● **Task details**: Please copy each line from the entries that contains the string "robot".

● **Data to use**:

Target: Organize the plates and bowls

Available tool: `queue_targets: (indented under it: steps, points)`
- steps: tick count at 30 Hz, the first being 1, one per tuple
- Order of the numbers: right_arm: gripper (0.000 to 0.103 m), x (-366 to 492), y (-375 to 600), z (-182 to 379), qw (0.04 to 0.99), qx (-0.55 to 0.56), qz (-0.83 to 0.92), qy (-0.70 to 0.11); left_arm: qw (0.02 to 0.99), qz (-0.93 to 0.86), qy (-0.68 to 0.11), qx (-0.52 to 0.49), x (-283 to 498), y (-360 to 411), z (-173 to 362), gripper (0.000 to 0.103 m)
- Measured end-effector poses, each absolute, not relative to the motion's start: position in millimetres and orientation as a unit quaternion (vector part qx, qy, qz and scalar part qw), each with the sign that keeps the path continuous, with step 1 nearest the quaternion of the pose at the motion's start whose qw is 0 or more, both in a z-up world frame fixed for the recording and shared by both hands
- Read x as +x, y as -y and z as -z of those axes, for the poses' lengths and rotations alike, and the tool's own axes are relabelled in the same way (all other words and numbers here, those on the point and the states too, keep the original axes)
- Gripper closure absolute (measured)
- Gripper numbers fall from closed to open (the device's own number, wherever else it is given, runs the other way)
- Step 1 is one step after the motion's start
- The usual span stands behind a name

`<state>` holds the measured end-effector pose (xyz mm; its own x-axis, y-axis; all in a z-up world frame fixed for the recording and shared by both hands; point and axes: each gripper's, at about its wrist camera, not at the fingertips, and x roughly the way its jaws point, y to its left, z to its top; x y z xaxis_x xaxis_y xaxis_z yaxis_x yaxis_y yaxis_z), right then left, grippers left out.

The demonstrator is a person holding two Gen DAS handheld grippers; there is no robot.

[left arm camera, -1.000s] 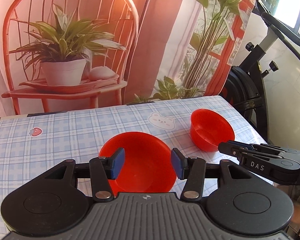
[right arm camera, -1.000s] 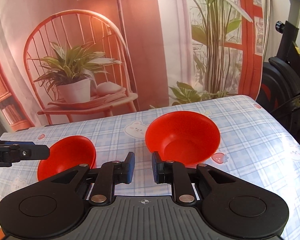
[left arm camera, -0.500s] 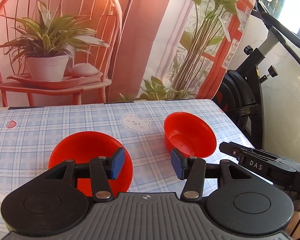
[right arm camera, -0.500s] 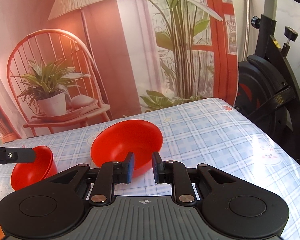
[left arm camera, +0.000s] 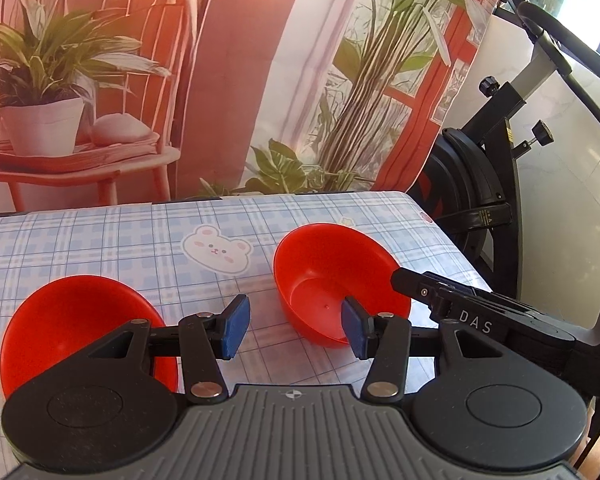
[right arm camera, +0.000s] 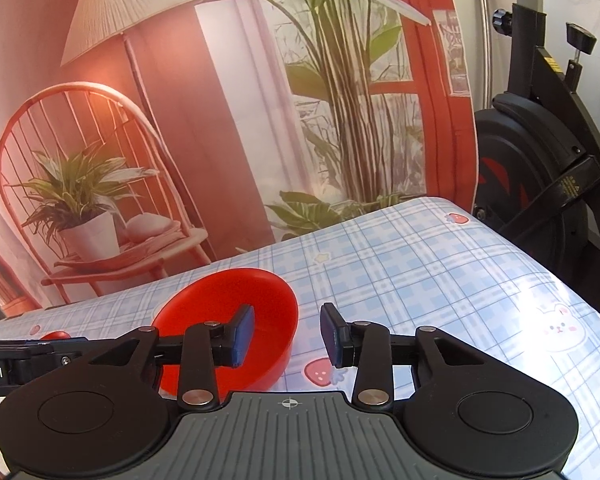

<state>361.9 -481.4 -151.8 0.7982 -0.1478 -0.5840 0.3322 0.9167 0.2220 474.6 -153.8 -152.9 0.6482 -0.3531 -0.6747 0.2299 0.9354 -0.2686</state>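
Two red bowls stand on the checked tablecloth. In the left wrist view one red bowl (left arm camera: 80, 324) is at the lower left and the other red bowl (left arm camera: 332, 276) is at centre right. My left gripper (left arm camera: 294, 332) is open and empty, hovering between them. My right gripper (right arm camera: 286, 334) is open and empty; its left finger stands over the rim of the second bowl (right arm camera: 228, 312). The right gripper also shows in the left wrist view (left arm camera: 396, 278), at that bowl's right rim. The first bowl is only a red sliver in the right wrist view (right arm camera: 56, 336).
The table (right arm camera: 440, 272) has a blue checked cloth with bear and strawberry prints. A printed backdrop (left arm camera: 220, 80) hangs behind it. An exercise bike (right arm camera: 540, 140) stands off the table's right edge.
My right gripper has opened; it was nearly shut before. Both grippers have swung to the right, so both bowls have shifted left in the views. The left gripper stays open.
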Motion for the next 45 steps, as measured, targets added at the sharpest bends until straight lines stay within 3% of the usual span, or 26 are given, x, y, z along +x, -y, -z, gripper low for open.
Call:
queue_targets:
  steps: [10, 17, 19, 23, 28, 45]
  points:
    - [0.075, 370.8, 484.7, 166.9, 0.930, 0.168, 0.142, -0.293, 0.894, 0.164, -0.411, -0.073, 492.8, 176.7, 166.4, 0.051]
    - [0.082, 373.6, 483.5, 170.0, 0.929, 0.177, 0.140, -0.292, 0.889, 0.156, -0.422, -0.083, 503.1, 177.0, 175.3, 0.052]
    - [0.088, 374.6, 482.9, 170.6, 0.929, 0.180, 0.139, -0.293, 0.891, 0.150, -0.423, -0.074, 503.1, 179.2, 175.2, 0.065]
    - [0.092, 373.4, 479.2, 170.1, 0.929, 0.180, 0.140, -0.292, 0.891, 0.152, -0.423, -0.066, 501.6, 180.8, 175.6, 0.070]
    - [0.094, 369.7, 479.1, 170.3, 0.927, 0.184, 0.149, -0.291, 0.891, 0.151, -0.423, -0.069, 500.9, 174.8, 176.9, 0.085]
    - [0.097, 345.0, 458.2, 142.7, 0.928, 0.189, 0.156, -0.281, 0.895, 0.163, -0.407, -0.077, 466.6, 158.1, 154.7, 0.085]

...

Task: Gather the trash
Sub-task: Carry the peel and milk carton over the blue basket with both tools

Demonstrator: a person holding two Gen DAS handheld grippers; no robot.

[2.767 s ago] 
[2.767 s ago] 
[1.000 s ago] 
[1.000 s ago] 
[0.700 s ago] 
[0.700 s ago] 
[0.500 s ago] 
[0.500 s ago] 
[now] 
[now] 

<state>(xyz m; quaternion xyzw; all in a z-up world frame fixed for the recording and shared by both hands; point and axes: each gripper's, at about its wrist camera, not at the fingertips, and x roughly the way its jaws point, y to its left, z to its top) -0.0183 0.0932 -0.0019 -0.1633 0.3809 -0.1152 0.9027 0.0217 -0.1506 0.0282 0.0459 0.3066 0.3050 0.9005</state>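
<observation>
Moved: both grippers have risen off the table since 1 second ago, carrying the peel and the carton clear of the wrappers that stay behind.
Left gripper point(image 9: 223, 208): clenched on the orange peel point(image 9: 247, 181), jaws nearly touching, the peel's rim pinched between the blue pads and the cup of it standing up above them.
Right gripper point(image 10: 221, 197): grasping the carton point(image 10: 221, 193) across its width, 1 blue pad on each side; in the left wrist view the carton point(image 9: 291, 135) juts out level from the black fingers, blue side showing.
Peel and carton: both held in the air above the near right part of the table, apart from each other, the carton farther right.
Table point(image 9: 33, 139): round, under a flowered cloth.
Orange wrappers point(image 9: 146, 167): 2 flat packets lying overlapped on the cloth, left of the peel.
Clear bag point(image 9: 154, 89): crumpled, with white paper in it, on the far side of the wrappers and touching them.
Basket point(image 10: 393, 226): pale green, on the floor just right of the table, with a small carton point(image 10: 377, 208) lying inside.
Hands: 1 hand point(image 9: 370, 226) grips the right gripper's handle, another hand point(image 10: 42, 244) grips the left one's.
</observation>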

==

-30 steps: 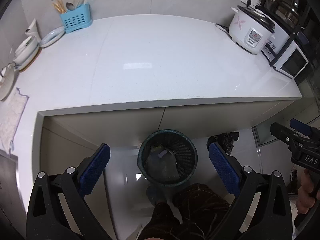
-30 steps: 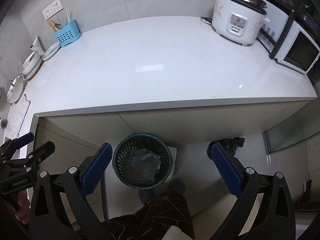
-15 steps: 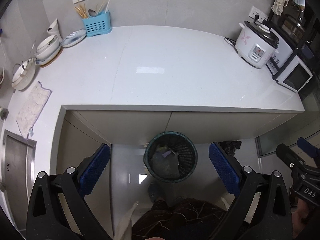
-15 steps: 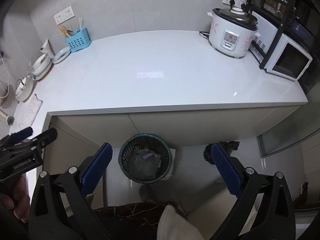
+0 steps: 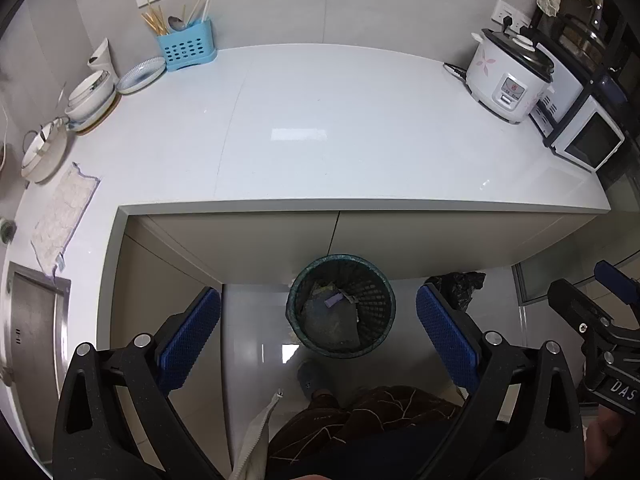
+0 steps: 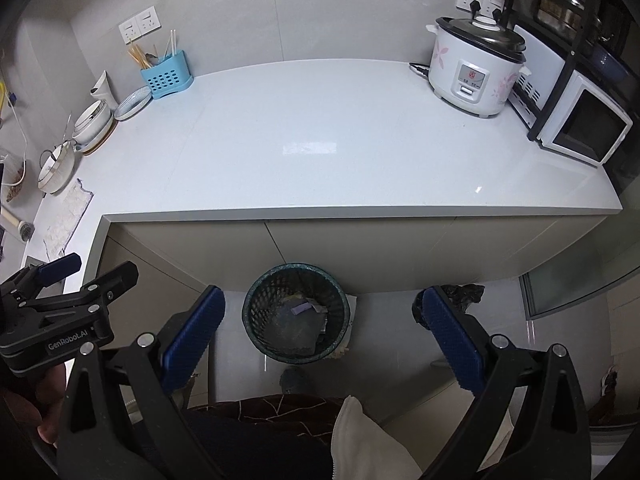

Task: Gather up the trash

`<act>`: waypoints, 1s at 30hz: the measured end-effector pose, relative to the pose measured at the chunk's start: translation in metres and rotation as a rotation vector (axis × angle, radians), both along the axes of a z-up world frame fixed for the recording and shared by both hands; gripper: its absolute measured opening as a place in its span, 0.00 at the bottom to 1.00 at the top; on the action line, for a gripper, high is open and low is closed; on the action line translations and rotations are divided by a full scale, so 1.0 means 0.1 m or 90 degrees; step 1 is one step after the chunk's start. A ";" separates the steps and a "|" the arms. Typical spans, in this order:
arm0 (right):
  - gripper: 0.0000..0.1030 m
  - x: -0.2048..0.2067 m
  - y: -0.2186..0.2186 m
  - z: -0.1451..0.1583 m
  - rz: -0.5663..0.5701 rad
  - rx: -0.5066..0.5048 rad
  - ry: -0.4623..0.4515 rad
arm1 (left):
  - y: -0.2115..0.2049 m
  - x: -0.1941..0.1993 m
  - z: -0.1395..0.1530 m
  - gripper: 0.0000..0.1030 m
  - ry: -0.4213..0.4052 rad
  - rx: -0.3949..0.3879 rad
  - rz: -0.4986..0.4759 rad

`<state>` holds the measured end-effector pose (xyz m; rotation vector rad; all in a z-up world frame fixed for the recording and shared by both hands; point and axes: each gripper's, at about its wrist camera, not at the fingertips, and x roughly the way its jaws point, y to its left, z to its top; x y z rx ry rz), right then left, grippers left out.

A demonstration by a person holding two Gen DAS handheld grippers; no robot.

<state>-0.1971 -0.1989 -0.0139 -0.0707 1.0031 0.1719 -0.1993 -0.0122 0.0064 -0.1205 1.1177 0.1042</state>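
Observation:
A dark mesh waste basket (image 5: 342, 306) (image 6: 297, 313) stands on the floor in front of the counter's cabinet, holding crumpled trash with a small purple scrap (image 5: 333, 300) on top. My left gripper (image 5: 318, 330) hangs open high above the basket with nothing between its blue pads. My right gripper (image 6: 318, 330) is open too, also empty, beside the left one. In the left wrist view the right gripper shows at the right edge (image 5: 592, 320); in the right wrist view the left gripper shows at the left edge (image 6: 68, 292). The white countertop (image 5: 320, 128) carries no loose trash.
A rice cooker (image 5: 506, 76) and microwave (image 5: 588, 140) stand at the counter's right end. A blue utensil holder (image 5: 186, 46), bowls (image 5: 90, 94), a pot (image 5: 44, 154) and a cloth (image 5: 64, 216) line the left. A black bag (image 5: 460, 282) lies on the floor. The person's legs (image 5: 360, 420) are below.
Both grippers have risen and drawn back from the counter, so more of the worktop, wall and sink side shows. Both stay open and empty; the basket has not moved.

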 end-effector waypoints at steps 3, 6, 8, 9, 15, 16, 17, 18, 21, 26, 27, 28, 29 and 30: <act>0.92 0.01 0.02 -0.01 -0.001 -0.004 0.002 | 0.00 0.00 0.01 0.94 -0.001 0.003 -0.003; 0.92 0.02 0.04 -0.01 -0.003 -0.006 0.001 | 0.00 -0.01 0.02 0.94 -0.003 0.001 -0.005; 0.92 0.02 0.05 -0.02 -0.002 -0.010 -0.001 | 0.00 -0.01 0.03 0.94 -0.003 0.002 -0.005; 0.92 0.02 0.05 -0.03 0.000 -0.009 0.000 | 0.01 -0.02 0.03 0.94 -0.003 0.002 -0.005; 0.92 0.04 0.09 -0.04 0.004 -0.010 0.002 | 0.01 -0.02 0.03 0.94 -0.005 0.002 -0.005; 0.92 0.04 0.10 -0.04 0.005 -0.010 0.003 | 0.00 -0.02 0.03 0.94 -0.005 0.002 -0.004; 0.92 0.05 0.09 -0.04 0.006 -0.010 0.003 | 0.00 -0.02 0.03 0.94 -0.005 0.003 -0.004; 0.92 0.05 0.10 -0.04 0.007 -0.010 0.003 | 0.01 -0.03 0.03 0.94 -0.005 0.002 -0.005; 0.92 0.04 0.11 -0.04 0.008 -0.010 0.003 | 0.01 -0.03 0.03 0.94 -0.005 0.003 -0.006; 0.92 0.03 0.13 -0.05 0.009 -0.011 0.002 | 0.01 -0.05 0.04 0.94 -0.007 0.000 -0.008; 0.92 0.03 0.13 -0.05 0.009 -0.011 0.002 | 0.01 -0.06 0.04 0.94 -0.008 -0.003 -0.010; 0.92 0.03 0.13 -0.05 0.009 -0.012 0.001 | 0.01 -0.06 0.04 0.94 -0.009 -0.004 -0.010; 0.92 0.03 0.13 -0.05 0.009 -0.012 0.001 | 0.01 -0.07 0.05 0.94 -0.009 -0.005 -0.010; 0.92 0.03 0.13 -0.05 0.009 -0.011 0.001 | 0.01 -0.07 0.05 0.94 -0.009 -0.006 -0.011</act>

● **Solution to the problem**:
The demonstrator is a person holding two Gen DAS handheld grippers; there is no robot.
Demonstrator: a person holding two Gen DAS handheld grippers; no robot.
A demonstration by a person holding two Gen DAS handheld grippers; no robot.

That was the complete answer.